Guide to LLM Study in the United States
The study of law in the United States is unlike that in most other countries. First of all, the basic law degree, the Juris Doctor ("JD"), is considered a graduate level professional degree and students enter the program already possessing a college diploma. With the exception of a mandatory introduction course covering the basics of U.S. law, LL.M. students generally take classes alongside their J.D. counterparts. Depending on the policies of the school, special LL.M. seminars may also be offered, but may be open to J.D. students as well.
Secondly, American legal education is far more participatory than the traditional lecture method used in civil law education. Rather than relying on scholarly treatises, American law schools use the "case method" -- studying casebooks containing actual court decisions to derive legal rules. Moreover, professors have traditionally used the "Socratic" method of teaching in which the professor asks a series of questions thereby guiding the student toward the correct responses. All students are expected to read the assignments and take part in discussions. Many professors consider class participation to be an integral component of the final class grade.

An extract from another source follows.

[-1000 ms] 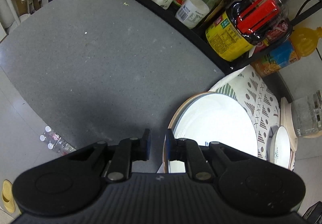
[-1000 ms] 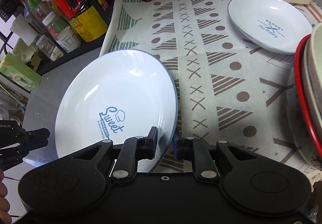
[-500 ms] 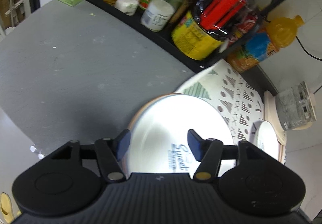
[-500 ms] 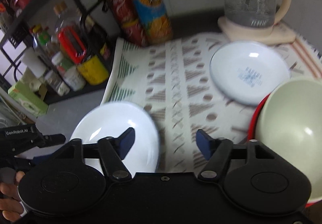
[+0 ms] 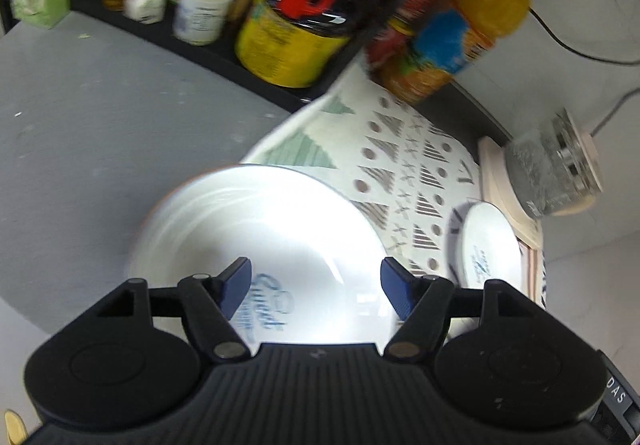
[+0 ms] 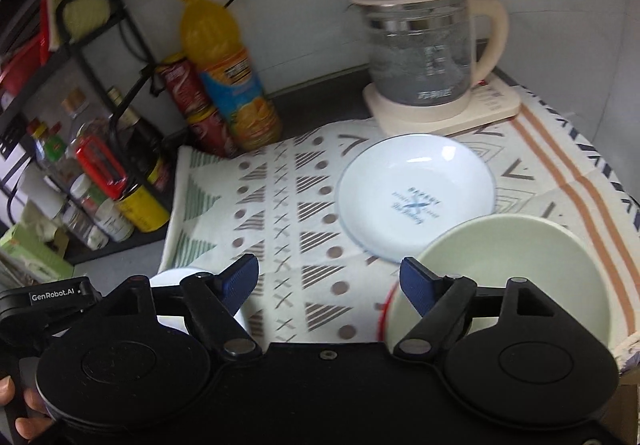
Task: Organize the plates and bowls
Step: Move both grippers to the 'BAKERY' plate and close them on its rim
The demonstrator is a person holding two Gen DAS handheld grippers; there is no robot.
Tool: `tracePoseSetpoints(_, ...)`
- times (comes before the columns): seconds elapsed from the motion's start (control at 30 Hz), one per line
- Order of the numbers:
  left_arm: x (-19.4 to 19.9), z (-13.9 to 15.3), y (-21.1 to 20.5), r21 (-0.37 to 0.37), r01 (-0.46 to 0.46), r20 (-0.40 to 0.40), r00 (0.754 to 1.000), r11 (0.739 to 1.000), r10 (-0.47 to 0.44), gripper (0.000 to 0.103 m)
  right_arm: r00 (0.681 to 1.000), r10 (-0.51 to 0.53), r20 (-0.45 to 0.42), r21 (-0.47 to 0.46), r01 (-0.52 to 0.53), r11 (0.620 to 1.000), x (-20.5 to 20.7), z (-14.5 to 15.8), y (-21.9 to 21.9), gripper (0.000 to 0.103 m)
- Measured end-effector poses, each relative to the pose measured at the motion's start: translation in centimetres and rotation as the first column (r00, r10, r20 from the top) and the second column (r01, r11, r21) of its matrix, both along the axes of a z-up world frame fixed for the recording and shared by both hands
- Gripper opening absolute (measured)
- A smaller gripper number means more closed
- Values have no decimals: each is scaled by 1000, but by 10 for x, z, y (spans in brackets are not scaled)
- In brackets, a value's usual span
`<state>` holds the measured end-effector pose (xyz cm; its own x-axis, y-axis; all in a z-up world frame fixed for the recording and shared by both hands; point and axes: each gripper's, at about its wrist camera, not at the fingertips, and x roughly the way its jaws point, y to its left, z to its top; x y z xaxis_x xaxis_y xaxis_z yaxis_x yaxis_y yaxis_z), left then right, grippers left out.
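Both grippers, left point(image 5: 316, 287) and right point(image 6: 330, 285), hold their fingers spread wide and empty, the large white plate point(image 5: 260, 241) lying mid-frame beneath the left.

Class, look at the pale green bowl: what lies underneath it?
A red rim shows under the green bowl at its left edge, so another dish sits beneath it. The rest of that dish is covered by the bowl and the right gripper.

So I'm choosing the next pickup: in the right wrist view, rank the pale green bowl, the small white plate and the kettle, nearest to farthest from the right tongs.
1. Pale green bowl, beside the right tongs' right finger.
2. Small white plate, ahead on the cloth.
3. Kettle, at the back by the wall.
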<state>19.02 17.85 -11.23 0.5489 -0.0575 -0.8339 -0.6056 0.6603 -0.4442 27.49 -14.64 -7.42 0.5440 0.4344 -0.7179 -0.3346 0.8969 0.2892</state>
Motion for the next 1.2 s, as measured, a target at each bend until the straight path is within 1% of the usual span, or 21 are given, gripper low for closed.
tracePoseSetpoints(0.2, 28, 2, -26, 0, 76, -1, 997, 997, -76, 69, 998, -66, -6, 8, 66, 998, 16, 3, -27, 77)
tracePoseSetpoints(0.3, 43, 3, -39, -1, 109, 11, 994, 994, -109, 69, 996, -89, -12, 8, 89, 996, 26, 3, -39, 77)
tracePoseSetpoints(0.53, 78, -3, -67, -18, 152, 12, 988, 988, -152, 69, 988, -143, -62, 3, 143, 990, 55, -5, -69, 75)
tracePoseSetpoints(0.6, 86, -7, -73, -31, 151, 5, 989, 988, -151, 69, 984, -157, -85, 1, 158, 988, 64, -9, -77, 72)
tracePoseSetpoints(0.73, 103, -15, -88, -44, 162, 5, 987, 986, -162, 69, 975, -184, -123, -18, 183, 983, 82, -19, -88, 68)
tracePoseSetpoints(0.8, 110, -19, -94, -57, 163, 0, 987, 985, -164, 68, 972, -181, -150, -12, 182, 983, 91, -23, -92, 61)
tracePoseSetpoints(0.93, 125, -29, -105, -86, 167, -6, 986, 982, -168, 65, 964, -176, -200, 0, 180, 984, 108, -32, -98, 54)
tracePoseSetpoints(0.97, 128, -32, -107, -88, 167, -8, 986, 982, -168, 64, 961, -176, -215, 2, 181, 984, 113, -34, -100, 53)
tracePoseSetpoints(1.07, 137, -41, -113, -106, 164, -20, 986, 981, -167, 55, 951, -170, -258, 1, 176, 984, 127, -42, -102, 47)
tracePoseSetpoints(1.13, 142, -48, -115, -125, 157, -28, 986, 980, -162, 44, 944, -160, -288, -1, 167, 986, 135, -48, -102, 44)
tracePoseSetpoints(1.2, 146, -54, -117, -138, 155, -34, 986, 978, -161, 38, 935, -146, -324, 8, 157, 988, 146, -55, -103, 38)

A word about assigned readings. The necessity of reading English quickly and with good comprehension cannot be over-stressed in order to succeed in graduate study in the United States. Typical reading assignments may range between fifteen and sixty pages per class. I have had international friends tell me that the most difficult part of their LL.M. experience was trying to complete all the reading assignments.

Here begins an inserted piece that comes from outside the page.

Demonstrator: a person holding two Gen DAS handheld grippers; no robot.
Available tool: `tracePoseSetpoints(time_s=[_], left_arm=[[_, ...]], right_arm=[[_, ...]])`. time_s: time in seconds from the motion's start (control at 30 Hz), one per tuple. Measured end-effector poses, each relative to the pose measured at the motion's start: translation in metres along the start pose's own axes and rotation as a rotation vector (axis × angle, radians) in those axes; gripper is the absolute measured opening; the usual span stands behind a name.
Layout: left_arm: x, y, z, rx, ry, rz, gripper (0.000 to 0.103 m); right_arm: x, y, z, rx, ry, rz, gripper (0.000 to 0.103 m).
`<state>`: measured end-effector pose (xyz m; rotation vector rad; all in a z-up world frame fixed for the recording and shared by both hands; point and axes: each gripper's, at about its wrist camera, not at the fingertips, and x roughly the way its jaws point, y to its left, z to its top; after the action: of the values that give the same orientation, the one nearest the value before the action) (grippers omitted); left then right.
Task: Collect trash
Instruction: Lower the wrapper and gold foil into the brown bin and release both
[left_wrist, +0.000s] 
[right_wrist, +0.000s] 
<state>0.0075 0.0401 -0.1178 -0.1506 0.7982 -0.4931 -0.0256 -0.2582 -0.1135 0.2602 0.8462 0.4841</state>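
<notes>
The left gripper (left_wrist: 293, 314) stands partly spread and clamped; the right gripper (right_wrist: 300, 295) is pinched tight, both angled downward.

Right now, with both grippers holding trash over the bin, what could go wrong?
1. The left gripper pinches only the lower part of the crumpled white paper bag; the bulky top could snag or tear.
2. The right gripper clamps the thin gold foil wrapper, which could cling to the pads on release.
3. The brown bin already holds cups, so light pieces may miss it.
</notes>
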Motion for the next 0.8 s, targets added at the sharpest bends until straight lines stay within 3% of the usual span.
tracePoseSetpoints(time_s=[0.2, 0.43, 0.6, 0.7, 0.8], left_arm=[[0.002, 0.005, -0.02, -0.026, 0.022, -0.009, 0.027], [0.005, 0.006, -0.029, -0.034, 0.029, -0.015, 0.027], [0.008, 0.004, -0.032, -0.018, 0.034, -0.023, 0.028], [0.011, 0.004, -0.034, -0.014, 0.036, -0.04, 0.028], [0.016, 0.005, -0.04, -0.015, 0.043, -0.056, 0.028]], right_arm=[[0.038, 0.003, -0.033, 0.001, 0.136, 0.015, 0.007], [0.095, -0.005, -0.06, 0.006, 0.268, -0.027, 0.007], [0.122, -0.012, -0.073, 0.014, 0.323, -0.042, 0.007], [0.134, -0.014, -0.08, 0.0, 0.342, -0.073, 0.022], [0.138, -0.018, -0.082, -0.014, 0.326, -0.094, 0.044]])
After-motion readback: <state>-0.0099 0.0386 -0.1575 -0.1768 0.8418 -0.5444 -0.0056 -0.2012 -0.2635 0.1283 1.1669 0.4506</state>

American law school classes are taught either as lecture courses, or smaller seminar courses. Lecture courses may range in size from approximately fifteen people for a specialized course such as Admiralty or Conflict of Laws to perhaps sixty or more for a class such as Secured Transactions or Corporations. Lecture courses, particularly those which have a large number of J.D. students, generally are taught using the Socratic method and have a single examination at the end of the course which determines the grade. The larger the course, the more likely it is that it will be taught by a full-time faculty member, rather than by a practicing lawyer who teaches as an adjunct professor.
Seminar courses, on the other hand, have fewer students, and treat a specialized topic in greater depth, consequently the reading assignments may be somewhat longer and students are expected to participate more often. Seminars are graded either on the basis of final exams or through the preparation and presentation of original research papers, as well as classroom participation. Some professors will also agree to sponsor directed research projects.
Research and writing is an essential component of graduate legal education in the United States. In addition to shorter papers which are written for seminars, most law schools require some sort of graduate thesis of substantial length. This is the single most time-consuming part of the LL.M. and it is wise to have a topic in mind and work consistently on the paper throughout the semester or semesters in which it is assigned. Students prepare their graduate thesis for a supervising professor who is available to offer advice. Because the graduate thesis is so central to the LL.M. program, students with a particular research interest would do well to determine if the school has the resources available to facilitate their research. There is perhaps nothing more frustrating than conducting research and discovering the library has either very little material on the subject, or what it has is far out of date. Thankfully, the Internet has simplified international legal research to a significant degree, however, a well-stocked law library with knowledgeable staff makes your job easier. Many LL.M. students revise their thesis and submit them for publication to American law journals.
Final examinations are a necessary evil. In law schools, examinations are generally presented as essay questions, rather than multiple choice tests. A typical law school exam consists of three one-hour questions, each of which sets out a fact pattern and asks specific questions that are to be addressed in an essay. These exams are comprehensive and generally test all the areas covered in the lectures. Some professors permit the students to bring written materials into the examination room and others require the exams to be "closed book", that is, taken without the benefit of any reference materials. The professors will make their policies clear, and failure to abide by the examination rules is considered a violation of the school's honor code -- a very serious infraction. Examinations are timed, and while some schools permit additional time for international students whose native language is not English, others do not. Again, the ability to read and write legal English is key to success in American law schools. For representative examples of American law school examinations, take a look at the International Business Transactions exams posted by Professor Peter Winship of the S.M.U. Law School.